> **Task to carry out**
Where the string "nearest" occurs in a line of the data below, that line should be copied.

> **Information supplied**

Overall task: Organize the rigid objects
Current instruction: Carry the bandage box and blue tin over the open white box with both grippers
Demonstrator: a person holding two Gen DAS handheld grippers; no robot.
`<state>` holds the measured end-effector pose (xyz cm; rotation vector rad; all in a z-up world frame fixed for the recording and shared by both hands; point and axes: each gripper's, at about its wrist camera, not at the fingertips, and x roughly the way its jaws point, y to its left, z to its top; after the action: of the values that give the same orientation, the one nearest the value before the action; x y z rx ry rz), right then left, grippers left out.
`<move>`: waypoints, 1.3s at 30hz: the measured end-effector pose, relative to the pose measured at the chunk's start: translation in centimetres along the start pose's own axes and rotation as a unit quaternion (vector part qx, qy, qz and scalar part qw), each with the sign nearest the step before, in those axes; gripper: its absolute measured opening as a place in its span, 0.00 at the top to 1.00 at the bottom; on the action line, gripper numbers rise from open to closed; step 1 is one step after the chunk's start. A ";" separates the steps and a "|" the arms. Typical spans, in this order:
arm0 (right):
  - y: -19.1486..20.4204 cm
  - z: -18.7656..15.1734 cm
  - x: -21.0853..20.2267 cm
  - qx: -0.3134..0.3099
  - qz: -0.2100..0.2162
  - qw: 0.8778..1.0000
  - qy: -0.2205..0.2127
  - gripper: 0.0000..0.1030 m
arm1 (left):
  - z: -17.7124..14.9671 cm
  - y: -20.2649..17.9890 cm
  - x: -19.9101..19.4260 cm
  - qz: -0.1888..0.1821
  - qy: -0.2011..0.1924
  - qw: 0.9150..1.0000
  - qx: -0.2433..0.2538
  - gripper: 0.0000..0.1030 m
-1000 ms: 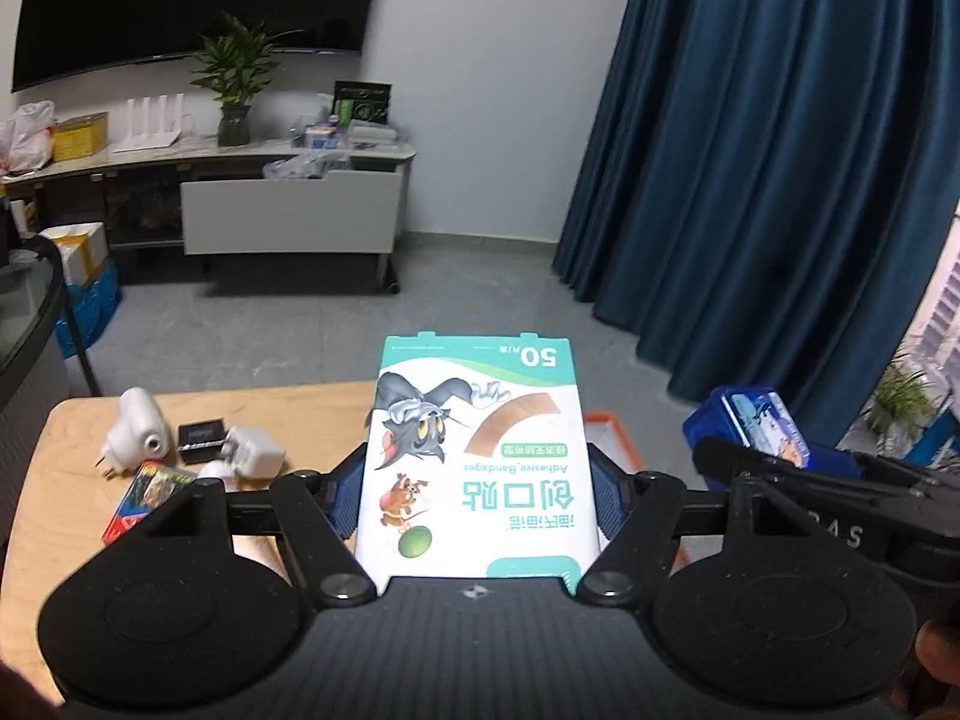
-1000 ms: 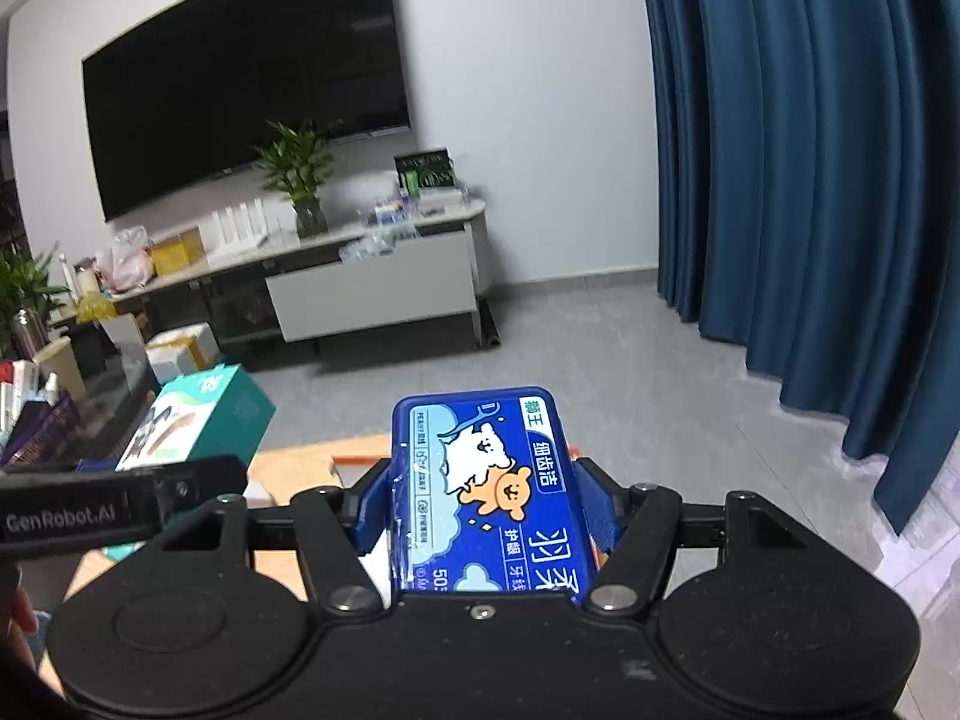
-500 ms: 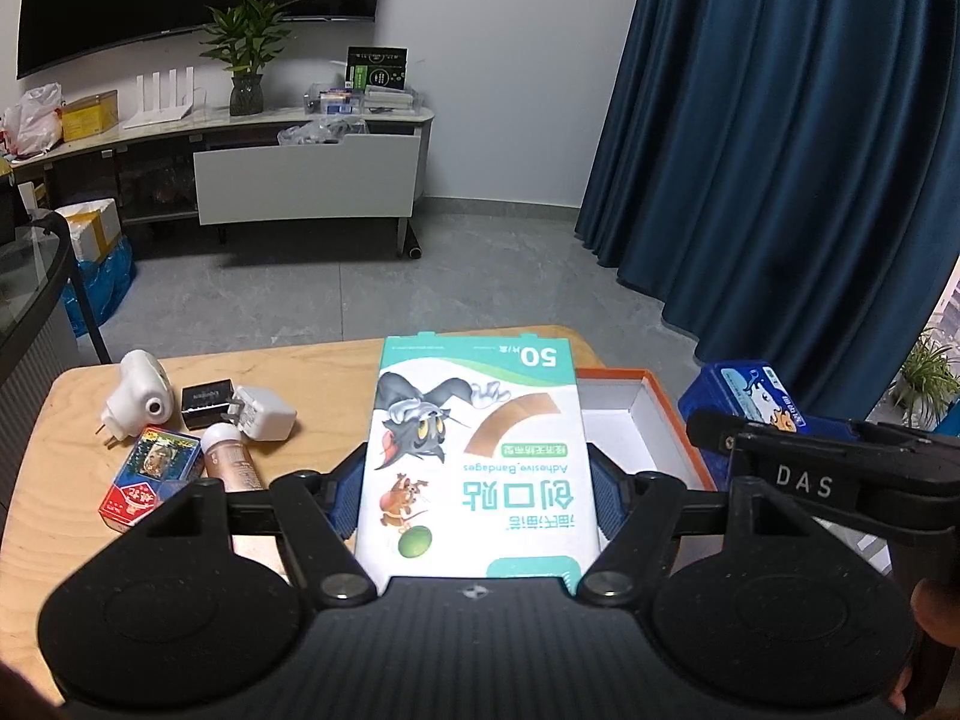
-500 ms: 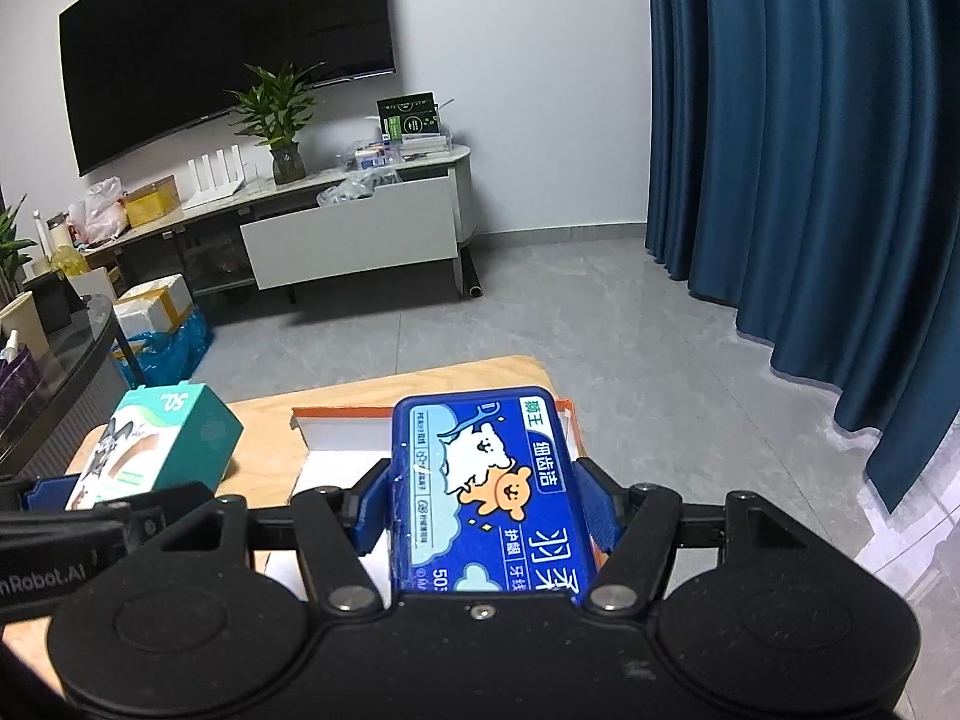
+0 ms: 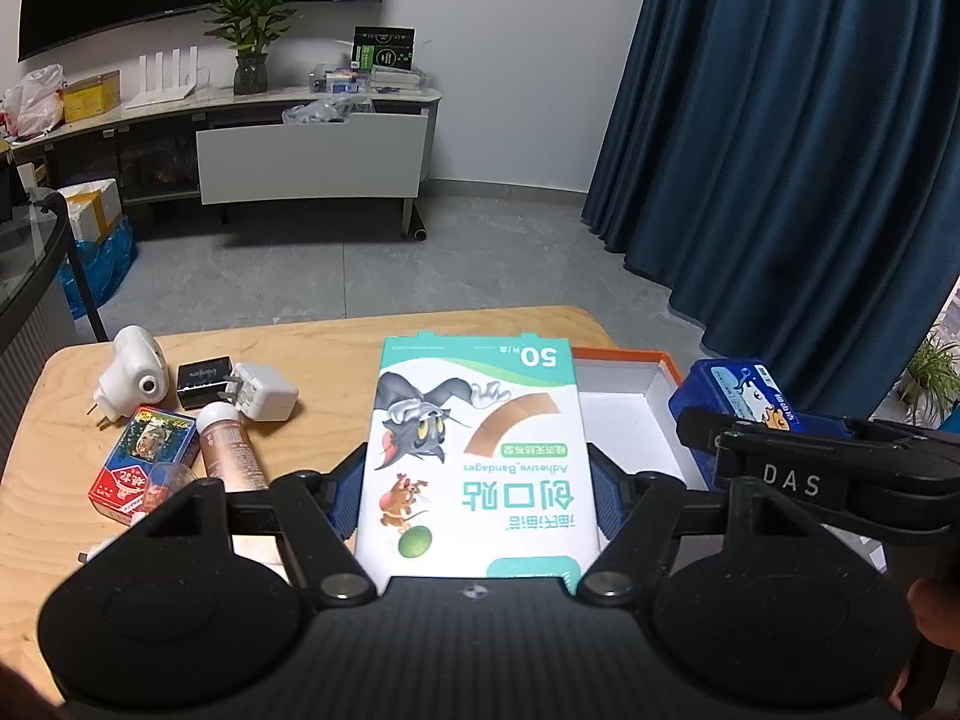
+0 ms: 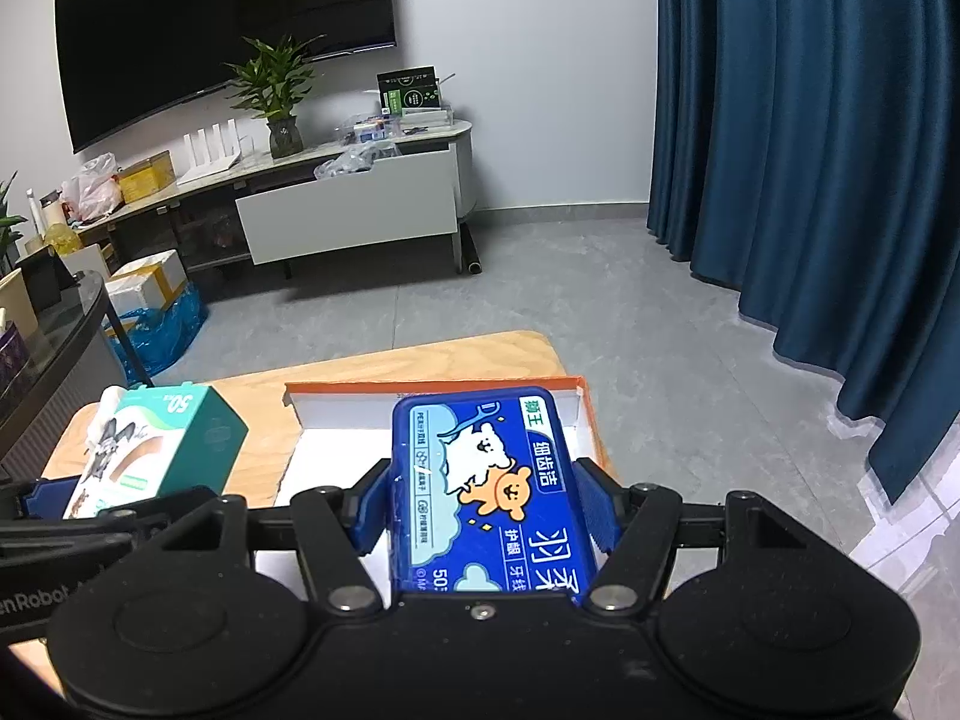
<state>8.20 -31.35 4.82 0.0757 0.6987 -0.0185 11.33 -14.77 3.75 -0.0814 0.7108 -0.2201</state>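
My left gripper [image 5: 477,480] is shut on a teal and white bandage box [image 5: 480,456] and holds it above the wooden table [image 5: 336,348]. My right gripper [image 6: 486,504] is shut on a blue floss box [image 6: 489,486] and holds it over the open orange-rimmed white box [image 6: 336,414]. The white box also shows in the left wrist view [image 5: 624,414], to the right of the bandage box, with the floss box [image 5: 735,390] at its right side. The bandage box shows at the left in the right wrist view [image 6: 156,450].
On the left of the table lie a white plug-in device [image 5: 129,375], a black charger [image 5: 204,381], a white charger [image 5: 264,399], a card pack [image 5: 144,462] and a brown bottle [image 5: 231,450]. Blue curtains [image 5: 780,150] hang to the right.
Both grippers have tilted down and come lower toward the table, each holding its box. More of the table and the white box is now in view.
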 end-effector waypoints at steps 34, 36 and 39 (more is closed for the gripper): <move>-0.6 -0.2 1.4 -0.008 0.007 1.000 0.011 0.26 | -0.3 -0.7 0.9 0.005 0.007 1.000 0.002 0.30; -0.5 -0.2 1.4 -0.008 0.005 1.000 0.011 0.26 | -0.2 -0.7 1.0 0.004 0.007 1.000 0.001 0.30; -0.3 -0.1 1.5 -0.012 0.002 1.000 0.012 0.26 | -0.2 -0.7 0.9 0.006 0.007 1.000 0.001 0.30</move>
<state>9.31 -31.61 3.73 0.0545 0.7228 -0.0047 11.78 -15.64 3.15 -0.0734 0.7240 -0.2110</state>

> **Reply to the task**
`<state>` holds the measured end-effector pose (xyz cm; rotation vector rad; all in a z-up world frame fixed for the recording and shared by both hands; point and axes: each gripper's, at about its wrist camera, not at the fingertips, and x roughly the way its jaws point, y to its left, z to its top; after the action: of the values that give the same orientation, the one nearest the value before the action; x y z rx ry rz), right then left, grippers left out.
`<move>`: waypoints, 1.3s at 30hz: the measured end-effector pose, relative to the pose measured at the chunk's start: translation in centimetres along the start pose's own axes and rotation as a unit quaternion (vector part qx, qy, qz and scalar part qw), each with the sign nearest the step before, in those axes; gripper: its absolute measured opening as a place in its span, 0.00 at the top to 1.00 at the bottom; on the action line, gripper numbers rise from open to closed; step 1 is one step after the chunk's start. A ";" separates the steps and a "|" the arms. Typical spans, in this order:

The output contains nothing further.